## Work required
Report the count of lines holding "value" in the records, with no other words.

## Collection entries

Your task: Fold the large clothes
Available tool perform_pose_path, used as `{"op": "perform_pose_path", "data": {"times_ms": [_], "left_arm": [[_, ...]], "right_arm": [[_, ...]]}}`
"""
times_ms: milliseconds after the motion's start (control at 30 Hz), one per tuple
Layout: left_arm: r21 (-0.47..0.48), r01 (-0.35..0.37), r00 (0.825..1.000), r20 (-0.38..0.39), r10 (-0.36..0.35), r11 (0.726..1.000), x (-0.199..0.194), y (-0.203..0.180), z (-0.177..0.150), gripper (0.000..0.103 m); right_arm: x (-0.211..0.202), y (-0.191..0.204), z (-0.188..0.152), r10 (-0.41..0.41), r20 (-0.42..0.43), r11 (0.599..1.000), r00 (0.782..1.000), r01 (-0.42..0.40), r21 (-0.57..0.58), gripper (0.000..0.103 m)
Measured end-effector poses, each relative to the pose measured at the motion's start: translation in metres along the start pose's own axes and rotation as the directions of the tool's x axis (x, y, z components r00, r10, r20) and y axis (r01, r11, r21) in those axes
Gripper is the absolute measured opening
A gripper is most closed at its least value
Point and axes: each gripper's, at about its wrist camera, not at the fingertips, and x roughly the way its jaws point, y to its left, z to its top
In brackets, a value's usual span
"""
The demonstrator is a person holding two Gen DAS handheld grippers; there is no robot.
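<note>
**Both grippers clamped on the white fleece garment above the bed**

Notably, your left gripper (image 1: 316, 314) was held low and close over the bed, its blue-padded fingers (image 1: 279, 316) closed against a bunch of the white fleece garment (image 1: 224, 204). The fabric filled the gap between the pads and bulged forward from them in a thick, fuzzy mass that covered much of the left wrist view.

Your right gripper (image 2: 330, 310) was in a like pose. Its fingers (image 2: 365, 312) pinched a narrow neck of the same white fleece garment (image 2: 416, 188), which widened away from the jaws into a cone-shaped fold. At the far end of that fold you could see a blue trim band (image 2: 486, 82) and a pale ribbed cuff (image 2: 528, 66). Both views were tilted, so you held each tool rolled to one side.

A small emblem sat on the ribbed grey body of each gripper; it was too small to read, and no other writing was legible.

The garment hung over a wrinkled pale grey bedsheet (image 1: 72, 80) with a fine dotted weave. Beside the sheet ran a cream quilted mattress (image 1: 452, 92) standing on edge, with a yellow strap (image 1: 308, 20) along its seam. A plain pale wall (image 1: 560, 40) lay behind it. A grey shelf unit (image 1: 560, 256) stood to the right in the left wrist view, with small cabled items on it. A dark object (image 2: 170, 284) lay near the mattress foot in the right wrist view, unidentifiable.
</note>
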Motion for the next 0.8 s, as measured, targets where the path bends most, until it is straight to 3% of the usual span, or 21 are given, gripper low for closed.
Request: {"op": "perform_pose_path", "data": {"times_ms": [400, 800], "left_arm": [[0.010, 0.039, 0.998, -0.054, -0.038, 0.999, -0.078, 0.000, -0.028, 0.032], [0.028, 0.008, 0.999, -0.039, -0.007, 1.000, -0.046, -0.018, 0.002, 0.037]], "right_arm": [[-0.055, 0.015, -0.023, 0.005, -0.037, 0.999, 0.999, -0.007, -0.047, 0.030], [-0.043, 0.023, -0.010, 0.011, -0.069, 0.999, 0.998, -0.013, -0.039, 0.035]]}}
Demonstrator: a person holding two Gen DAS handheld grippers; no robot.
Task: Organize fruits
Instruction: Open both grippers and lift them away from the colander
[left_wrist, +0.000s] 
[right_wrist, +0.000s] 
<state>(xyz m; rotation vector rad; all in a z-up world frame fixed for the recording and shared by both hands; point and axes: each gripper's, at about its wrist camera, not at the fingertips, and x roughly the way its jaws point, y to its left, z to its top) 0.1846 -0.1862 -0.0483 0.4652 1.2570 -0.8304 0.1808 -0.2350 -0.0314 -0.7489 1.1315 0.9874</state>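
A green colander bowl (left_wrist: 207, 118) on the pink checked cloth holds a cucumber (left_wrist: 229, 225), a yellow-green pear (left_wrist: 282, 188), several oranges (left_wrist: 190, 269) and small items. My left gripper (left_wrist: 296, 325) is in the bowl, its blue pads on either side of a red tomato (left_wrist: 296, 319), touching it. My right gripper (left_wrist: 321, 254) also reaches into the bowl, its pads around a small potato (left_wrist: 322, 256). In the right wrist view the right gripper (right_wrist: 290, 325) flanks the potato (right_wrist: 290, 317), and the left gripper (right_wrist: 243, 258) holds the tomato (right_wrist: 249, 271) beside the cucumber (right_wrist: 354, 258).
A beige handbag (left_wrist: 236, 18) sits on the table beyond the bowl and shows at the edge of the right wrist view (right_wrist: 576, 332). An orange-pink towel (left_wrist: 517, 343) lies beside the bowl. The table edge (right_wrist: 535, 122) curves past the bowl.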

## Solution to this exercise
2